CarbonTracker

Previous topic

The Observation Operator Object

Next topic

The Optimizer Object

This Page

The StateVector and EnsembleMember Object

Revision History: File created on 28 Jul 2010.

The module statevector implements the data structure and methods needed to work with state vectors (a set of unknown parameters to be optimized by a DA system) of different lengths, types, and configurations. Two baseclasses together form a generic framework:

As usual, specific implementations of StateVector objects are done through inheritance form these baseclasses. An example of designing your own baseclass StateVector we refer to Chapter 5: Modifying the state vector.

class da.baseclasses.statevector.StateVector(DaCycle=None)

The StateVector object first of all contains the data structure of a statevector, defined by 3 attributes that define the dimensions of the problem in parameter space:

  • nlag
  • nparameters
  • nmembers

The fourth important dimension nobs is not related to the StateVector directly but is initialized to 0, and later on modified to be used in other parts of the pipeline:

  • nobs

These values are set as soon as the Initialize() is called from the The Inverse Pipeline. Additionally, the value of attribute isOptimized is set to False indicating that the StateVector holds a-priori values and has not been modified by the The Optimizer Object.

StateVector objects can be filled with data in two ways
  1. By reading the data from file
  2. By creating the data through a set of method calls

Option (1) is invoked using method ReadFromFile(). Option (2) consists of a call to method MakeNewEnsemble()

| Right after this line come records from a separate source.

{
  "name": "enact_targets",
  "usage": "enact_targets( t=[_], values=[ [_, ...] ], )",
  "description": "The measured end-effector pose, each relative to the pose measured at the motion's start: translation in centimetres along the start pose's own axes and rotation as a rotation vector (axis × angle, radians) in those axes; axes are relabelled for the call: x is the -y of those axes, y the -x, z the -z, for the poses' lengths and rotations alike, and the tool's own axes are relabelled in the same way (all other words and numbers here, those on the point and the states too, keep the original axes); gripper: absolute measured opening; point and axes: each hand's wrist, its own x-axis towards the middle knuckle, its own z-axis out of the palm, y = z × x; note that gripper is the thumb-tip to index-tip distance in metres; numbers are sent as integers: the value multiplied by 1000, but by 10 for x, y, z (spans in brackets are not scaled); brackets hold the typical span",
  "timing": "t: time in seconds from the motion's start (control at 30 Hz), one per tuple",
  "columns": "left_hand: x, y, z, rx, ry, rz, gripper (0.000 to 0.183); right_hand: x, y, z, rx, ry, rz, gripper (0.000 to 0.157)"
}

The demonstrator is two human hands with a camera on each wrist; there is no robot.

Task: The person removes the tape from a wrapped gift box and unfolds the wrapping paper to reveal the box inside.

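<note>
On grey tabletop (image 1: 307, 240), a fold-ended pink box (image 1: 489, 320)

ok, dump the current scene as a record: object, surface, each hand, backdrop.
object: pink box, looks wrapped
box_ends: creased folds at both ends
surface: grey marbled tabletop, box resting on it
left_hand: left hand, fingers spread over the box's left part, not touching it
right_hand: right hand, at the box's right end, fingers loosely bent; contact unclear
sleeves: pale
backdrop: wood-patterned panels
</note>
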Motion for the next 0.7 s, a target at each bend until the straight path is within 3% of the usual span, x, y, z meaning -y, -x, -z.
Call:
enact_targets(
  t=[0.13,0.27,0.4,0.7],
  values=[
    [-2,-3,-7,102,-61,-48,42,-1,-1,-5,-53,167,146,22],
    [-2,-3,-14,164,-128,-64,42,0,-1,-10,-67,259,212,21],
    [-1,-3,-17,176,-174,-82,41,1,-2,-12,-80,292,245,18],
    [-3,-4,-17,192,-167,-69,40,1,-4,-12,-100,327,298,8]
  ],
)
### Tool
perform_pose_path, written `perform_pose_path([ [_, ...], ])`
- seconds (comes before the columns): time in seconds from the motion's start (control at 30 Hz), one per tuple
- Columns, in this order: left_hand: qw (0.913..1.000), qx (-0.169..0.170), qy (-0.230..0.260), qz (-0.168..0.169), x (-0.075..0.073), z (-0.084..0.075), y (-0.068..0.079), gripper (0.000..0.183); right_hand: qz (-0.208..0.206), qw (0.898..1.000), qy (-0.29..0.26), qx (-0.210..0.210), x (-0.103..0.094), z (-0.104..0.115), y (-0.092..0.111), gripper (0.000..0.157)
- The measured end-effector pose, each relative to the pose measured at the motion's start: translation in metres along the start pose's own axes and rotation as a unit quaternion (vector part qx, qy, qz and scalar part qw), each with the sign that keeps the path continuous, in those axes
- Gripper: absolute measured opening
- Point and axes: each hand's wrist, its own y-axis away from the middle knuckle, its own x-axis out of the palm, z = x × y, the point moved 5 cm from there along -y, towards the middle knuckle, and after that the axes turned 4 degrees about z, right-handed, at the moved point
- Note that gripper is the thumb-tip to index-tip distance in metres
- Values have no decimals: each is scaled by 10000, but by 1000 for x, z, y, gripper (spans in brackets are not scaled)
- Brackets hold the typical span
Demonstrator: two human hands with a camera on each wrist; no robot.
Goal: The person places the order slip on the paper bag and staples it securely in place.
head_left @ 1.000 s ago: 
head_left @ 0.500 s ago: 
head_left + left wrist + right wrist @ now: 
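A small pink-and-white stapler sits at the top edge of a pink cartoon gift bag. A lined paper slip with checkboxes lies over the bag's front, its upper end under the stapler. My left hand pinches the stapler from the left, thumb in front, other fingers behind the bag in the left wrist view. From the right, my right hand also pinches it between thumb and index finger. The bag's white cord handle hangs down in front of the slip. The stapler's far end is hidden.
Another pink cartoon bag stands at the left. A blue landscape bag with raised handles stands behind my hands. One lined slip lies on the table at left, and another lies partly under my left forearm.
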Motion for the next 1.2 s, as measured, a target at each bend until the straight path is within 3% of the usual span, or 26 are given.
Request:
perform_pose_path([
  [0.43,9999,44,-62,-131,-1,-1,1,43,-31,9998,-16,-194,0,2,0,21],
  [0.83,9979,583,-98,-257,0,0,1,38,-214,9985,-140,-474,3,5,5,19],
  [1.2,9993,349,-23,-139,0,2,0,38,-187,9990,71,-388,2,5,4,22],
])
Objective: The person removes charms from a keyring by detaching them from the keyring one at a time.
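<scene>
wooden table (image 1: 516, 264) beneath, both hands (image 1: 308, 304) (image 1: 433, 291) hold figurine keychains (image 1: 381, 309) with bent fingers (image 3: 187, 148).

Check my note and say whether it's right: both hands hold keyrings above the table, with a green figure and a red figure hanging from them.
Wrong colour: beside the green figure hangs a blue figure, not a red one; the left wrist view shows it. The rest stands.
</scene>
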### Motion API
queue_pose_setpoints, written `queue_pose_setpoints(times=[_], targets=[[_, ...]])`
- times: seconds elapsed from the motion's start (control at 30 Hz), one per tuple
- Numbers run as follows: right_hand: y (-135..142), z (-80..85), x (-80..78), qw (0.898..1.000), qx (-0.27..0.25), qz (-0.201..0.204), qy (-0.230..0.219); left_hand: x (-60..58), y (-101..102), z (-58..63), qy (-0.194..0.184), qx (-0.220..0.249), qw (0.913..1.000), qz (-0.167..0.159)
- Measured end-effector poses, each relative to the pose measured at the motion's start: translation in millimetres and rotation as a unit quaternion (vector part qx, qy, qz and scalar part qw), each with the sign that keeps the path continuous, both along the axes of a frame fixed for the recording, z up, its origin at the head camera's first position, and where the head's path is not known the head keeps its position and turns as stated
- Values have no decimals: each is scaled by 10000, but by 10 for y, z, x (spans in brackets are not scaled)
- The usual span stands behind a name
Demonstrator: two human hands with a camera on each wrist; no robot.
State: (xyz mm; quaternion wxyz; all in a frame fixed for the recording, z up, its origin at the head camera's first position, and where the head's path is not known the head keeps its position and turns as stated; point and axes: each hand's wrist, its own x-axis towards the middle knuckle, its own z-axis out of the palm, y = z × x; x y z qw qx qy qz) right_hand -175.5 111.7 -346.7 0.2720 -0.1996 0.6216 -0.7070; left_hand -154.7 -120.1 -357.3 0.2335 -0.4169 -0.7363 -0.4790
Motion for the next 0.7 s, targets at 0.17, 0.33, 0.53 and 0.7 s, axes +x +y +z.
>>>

Each option makes use of the same call to GetNewMember(), to create a data container to be filled: the EnsembleMember.

Once the StateVector object has been filled with data, it is used in the pipeline and only two more methods are invoked from there:

  • Propagate(), to advance the StateVector from t=t to t=t+1
  • WriteToFile(), to write the StateVector to a NetCDF file for later use

The methods are described below:

Initialize()

Initialize the object by specifying the dimensions

ReadFromFile(filename)
Parameters:filename – the full filename for the input NetCDF file
Return type:None

Read the StateVector information from a NetCDF file and put in a StateVector object In principle the input file will have only one two datasets inside called:

  • meanstate, dimensions [nlag, nparamaters]
  • ensemblestate, dimensions [nlag,nmembers, nparameters]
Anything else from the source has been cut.